I have some haps and want to add some others to get red & green coloration. I discovered these 3. Are these compatable? How good of a fit are they for the fish listed in my signature? I appreciste any comments,warnings etc.


----------



## DJRansome

What three?


----------



## jgrillout

DJRansome said:


> What three?


oops, sorry

"Ruby Green cichlid" African Cichlid Victorian
P. Nyererei(Juma Island Red), Red Fin, Victorian, African Cichlid
Zebra obliquidens


----------



## DJRansome

I would say yes to the oblique, but only a smudge of red on a dominant male. No to nyererei, they are very aggressive. When I had them with all male they were very pale. When I had them with mbuna they were almost black. In a species tank with their own females they were brilliant.

The Ruby green is 50/50. Some report them as aggressive, some report them as timid. I had them in a species tank with females and they never colored as well as I expected.


----------



## jgrillout

thanks DJ as always you are very helpful and quick to respond.


----------



## DJRansome

I did find the oblique to intimidate my more timid males (like the sapphire) in the all male tank and had to remove him. He is great in the mixed gender 72" tank however.


----------



## jgrillout

What's your opinion of a male red empress?


----------



## DJRansome

I prefer the borleyi and consider them look alikes so I don't keep them together. The females are also interesting with the dark gray body and red fins.

Most of the fish in your tank and the ones you are considering including the borleyi and empress need a 72" tank.

I do think the other fish you have already could be expected to intimidate your sapphire.


----------



## jgrillout

I just noticed my signature is missing a venustus I have. At first the it chased the star. Then the star was chasing the venustus. Now they ignore each other.


----------



## jgrillout

DJRansome said:


> I prefer the borleyi and consider them look alikes so I don't keep them together. The females are also interesting with the dark gray body and red fins.
> 
> Most of the fish in your tank and the ones you are considering including the borleyi and empress need a 72" tank.
> 
> I do think the other fish you have already could be expected to intimidate your sapphire.
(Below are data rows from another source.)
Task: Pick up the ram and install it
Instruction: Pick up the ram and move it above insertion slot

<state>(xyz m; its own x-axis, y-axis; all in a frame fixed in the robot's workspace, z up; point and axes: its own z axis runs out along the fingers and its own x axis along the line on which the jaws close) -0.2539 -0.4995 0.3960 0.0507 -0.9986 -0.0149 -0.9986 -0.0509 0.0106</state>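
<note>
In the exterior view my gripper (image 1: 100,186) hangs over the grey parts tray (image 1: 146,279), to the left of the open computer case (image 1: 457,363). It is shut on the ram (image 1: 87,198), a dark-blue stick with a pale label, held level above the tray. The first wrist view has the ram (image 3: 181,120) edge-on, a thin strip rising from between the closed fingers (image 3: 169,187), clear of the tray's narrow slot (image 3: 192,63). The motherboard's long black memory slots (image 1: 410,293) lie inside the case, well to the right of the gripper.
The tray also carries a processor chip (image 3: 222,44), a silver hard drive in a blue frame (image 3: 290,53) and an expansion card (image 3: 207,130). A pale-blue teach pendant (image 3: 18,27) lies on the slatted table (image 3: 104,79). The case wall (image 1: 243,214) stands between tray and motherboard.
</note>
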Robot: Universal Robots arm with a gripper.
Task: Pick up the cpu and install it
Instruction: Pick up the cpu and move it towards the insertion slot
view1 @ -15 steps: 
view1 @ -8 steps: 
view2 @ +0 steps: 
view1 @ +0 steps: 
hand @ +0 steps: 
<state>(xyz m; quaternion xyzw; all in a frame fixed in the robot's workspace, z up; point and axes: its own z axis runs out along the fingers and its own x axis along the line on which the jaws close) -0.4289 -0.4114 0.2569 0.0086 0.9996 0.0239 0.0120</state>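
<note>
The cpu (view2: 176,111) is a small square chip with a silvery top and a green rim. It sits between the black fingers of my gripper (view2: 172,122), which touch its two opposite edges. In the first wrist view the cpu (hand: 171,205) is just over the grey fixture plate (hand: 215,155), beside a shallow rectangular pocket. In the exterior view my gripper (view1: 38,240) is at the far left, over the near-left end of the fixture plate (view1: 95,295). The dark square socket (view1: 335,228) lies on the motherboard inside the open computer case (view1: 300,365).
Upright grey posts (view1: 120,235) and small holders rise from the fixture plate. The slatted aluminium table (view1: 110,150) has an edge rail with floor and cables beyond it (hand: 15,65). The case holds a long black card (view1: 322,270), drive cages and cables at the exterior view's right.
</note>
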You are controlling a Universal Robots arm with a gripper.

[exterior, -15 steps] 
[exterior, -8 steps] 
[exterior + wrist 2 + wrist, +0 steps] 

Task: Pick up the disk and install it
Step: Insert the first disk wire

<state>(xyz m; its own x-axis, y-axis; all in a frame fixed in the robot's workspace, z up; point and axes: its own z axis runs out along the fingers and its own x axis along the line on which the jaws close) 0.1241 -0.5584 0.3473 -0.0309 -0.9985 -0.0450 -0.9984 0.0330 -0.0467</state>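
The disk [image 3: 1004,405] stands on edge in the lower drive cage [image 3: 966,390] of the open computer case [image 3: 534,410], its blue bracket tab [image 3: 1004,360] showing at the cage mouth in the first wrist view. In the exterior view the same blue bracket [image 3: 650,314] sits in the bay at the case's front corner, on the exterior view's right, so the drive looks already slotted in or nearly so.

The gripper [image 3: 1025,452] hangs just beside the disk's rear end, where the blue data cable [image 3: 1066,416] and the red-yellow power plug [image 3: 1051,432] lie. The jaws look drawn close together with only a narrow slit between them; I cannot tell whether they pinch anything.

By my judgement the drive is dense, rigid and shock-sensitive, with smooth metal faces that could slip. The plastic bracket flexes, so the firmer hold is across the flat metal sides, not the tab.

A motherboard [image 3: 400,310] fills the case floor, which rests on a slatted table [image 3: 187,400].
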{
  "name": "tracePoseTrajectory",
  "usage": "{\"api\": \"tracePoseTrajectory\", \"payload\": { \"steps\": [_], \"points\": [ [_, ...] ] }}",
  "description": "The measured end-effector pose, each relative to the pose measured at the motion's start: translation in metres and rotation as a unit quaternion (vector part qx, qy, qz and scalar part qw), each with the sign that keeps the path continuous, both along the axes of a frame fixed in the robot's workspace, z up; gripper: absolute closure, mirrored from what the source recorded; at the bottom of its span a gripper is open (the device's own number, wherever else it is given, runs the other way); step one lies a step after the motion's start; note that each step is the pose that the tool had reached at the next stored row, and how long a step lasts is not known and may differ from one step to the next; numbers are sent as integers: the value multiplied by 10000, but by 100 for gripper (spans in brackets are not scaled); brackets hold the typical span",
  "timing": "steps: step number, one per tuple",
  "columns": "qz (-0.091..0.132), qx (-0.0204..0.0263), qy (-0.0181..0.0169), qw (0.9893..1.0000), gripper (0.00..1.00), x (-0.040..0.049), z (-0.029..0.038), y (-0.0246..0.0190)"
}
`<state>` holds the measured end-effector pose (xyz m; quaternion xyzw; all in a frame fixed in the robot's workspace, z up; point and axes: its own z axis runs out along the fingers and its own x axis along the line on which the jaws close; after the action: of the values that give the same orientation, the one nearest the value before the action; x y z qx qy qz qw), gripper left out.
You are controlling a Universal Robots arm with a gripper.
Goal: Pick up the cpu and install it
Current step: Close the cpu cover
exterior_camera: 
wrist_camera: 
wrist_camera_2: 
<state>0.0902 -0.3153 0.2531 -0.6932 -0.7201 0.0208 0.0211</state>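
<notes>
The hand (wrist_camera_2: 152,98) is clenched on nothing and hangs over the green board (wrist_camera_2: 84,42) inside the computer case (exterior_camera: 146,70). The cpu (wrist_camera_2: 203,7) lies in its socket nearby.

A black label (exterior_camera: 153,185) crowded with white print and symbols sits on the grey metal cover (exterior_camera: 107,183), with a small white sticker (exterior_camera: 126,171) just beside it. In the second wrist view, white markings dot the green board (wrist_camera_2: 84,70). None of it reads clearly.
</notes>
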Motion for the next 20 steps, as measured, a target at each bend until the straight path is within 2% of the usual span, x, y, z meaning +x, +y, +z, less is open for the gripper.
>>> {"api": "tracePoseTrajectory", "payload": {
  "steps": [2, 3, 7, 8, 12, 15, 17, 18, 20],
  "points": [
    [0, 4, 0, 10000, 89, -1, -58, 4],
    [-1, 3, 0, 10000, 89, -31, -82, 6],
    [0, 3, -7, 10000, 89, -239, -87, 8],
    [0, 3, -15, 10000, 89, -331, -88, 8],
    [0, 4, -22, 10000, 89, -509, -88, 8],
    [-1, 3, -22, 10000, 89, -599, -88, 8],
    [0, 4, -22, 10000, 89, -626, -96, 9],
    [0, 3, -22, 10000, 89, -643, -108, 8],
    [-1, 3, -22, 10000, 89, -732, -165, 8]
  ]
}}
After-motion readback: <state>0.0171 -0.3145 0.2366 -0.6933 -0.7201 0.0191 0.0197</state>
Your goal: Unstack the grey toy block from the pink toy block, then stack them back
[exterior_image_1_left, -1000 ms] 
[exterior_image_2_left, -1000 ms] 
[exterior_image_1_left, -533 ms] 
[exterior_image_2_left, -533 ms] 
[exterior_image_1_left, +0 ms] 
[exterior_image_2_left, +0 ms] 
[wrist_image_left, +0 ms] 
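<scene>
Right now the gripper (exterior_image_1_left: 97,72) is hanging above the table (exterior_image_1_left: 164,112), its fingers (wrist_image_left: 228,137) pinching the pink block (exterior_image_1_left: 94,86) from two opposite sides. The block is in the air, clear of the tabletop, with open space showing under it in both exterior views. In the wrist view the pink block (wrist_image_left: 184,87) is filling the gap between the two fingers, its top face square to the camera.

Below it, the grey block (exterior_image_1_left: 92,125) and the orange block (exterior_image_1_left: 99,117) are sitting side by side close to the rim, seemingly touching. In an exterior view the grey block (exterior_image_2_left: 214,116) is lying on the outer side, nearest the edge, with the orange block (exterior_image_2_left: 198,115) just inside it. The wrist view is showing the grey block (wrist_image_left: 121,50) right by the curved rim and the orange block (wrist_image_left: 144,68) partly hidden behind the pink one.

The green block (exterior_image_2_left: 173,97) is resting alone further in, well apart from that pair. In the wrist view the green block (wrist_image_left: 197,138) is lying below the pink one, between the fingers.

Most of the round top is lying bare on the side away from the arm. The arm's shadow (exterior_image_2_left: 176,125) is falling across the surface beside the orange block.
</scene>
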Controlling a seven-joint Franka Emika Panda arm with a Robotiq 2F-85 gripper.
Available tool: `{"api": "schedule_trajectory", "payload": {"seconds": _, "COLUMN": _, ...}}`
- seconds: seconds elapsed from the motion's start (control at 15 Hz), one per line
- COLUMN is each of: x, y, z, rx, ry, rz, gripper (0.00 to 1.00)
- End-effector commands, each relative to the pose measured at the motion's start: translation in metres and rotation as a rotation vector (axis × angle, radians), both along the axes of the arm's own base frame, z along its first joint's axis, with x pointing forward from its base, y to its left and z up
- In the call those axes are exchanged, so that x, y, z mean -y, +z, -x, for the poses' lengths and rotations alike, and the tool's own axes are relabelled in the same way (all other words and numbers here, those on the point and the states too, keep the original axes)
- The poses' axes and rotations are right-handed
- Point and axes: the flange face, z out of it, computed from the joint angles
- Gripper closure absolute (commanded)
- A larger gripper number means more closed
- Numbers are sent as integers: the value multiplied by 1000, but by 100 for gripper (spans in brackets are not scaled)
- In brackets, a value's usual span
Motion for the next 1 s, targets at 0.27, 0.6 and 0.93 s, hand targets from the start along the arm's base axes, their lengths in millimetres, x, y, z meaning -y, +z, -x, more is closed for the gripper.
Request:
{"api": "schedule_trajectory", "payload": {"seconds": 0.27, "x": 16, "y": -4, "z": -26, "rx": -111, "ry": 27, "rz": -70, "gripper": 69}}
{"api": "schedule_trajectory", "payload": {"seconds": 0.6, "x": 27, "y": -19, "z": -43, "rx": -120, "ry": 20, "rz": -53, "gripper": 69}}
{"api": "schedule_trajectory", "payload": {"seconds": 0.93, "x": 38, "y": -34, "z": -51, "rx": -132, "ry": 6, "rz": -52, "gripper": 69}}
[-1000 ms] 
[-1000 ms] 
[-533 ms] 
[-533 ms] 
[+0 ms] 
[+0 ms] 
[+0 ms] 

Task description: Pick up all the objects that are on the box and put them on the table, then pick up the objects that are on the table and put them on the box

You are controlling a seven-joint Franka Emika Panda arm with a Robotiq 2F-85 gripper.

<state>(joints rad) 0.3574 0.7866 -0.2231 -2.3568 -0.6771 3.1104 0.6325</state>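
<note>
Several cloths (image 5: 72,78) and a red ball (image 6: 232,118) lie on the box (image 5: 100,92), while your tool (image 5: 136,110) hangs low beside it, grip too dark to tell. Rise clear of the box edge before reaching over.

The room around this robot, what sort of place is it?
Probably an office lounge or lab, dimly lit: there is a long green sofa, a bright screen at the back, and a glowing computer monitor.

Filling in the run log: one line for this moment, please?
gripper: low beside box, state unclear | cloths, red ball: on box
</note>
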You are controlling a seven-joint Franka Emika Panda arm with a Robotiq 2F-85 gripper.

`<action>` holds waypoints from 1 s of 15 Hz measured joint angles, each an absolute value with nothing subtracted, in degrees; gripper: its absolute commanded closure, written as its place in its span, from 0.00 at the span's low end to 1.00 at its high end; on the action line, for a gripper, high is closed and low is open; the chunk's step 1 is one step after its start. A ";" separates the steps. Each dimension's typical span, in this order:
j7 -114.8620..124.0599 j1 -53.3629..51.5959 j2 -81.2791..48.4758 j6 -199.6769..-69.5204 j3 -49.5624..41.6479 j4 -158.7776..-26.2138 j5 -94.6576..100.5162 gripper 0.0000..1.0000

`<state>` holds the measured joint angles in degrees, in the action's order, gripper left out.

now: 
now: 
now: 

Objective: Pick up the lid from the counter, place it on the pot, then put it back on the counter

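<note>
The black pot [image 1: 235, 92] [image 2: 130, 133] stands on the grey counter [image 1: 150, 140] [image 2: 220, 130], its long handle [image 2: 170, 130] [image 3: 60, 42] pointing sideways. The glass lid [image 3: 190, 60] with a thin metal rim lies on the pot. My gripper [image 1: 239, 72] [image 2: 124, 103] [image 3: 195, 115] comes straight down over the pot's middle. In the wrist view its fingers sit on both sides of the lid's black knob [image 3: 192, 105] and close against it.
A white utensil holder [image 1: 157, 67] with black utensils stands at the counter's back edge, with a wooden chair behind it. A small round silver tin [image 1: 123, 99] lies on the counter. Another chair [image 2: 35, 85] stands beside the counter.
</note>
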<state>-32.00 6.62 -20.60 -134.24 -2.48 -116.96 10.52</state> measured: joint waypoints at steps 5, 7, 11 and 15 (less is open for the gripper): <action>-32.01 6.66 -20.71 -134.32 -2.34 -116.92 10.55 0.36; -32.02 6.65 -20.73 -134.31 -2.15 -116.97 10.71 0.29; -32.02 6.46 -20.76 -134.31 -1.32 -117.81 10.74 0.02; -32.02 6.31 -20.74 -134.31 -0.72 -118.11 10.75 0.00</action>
Your opinion of Species 35 Male Tomato Victorian Haplochromide?


----------



## DJRansome

No experience with that Victorian. The Victorians I have had did not color well without their females.


----------



## jgrillout

DJRansome said:


> I did find the oblique to intimidate my more timid males (like the sapphire) in the all male tank and had to remove him. He is great in the mixed gender 72" tank however.


I got the male Ruby Green yesterday he is about 3 ". Its Weird to see the oblique half the size intimidate the Ruby Green. Hopefully this will subside.

How do you think a male sapphire and male Ruby Green would get along? My sapphire died the day before the Ruby Green arrived.


----------